A creative person is vulnerable to meaning crises, and hence depression, by virtue of our relationship to meaning.

Eric Maisel, PhD, in the introduction of his book, the VAN GOGH BLUES, The Creative Person’s Path Through Depression

Three chapters later Maisel expounds of the artist, “…it is not enough to ward off meaning crises and bouts of depression. [The artist] must also acquire the habit of forcing the seconds, minutes, hours, days, week sand month of [their] life to mean. [Less we] experience a confounding emptiness that no amount of righteous living or creative accomplishment can counteract.

Maisel quotes painter, Jackson Pollack, on this dilemma, “Painting is no problem. The problem is what to do when you’re not painting,” and then Tennessee Williams, “Once I finish writing, the rest of the day is posthumous.” Maisel adds, “A creator’s time not creating can feel like a living death if he hasn’t figured out how to make his other time mean to.”

We all know about or acquainting with those persons who identify as writers, but never get around to sitting down and writing.

And then there are those who seem unable to let go of their writing. On those few occasions when away from their computer or writing pad, their eyes hold that faraway look reflections of the wheels of thoughts ruminating on that storyline as they craft the next scene in their novel, or screenplay.

For sure these people are devoted to their work. And we laud them. Often we are encouraged to follow their example.

Refining one’s work towards the goal of attaining acceptance for publication in a journal can be come an all consuming experience, never mind getting a collection of short stories or novel into print.

Choosing the route of self-publication proves no less daunting. The writer must double as artist and businessperson.

What are we searching for? Or rather, as Maisel addresses in the VAN GOGH BLUES, Coaching the Artist Within, can our artistry and the endeavors related to our craft endow or lives with substantive meaning?

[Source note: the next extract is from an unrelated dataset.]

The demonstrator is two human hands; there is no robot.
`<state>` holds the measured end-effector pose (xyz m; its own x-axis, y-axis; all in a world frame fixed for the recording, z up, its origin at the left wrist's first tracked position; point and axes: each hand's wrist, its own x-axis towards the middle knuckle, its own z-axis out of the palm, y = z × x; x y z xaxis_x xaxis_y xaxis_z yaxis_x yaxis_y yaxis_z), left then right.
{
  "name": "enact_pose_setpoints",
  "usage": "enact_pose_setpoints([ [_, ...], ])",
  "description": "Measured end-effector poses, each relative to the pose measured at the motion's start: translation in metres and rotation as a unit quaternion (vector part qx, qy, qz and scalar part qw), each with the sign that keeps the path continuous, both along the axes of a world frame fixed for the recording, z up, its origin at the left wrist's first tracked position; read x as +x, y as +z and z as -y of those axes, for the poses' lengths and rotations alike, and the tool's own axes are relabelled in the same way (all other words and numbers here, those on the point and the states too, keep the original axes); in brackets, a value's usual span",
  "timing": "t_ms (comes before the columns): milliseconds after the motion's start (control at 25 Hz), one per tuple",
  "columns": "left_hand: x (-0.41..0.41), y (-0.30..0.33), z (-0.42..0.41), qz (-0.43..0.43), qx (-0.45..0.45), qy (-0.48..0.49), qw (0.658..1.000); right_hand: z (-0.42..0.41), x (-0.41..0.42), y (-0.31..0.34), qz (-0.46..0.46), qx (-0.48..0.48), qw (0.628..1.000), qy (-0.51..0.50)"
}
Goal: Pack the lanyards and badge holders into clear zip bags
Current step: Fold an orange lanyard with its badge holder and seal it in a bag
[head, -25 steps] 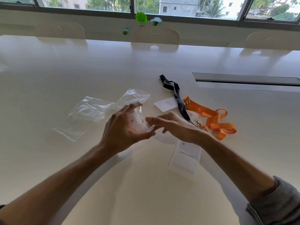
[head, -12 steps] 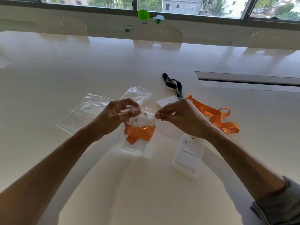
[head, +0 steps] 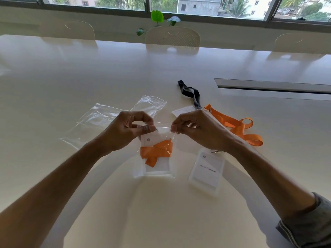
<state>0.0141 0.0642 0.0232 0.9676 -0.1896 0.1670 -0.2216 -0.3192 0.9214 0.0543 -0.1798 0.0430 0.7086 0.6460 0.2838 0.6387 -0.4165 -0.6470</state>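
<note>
A second ago the left hand (head: 125, 131) and right hand (head: 198, 129) lie low over the small clear zip bag (head: 155, 154), fingers spread and nearly hiding it; now both hands are raised and pinch its top edge at opposite corners, so the bag hangs between them with its lower end at the white table (head: 161, 203). The folded orange fabric lanyard (head: 156, 152) and the white card badge holder (head: 158, 166) inside it, barely seen before, now show plainly through the plastic. Over the last half second the pinching fingertips draw a little further apart, stretching the bag's mouth into a straight line.
</note>
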Motion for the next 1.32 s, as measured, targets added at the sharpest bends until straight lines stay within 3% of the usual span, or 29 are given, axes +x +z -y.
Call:
enact_pose_setpoints([
  [440,0.002,0.002,-0.001,-0.001,-0.062,0.011,0.998,-0.002,-0.001,-0.005,-0.106,0.139,0.983,-0.058],
  [640,0.002,0.002,-0.002,0.028,-0.066,0.043,0.996,-0.003,0.004,-0.008,-0.179,0.12,0.975,-0.057],
  [1320,0.0,0.0,0.006,0.031,-0.005,-0.007,0.999,-0.005,0.003,-0.012,-0.133,0.128,0.981,-0.056],
])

I had concluded before reading the book that writing alone, as much as it is truly my passion, cannot fill the empty spaces that arise when I undergo crises of meaning. Writing brings me much joy, and the thought of living without books to read and recording my stories spells mental death.

After spending fifteen years endeavoring to learn and refine my craft of weaving stories onto the page, I have come to see there are places that neither my words, nor those of other authors, can fill and heal.

Certain of those places require the images I create on canvas for solace. And then others only come alive in the midst of relationship with my husband, children, and close friends–people who know aside from my writing, and who at the same time respect my work as an author. One friend particular stands out in this respect.

As both an author and psychotherapist there are very few experiences and people with whom you can simply be, and in being forget about your work and all the questions concerning life and its meaning that swirl about your head, and that provoke you to search, write and paint, to create.

It’s nice when you don’t have to think. It’s even nicer when there are those with whom you can interact and who assist in taking you away from yourself. More and more I sense that very few artists of any kind possess relationships of that quality.

And yet it is the people who provide this gift, a rest from one’s self, who sustain us, bring definition to our life and living.

We need them, perhaps more than they need us.

I thank God for those people in my life.

Who are the people who allow you to escape yourself, and the demands to create, if only for a few hours?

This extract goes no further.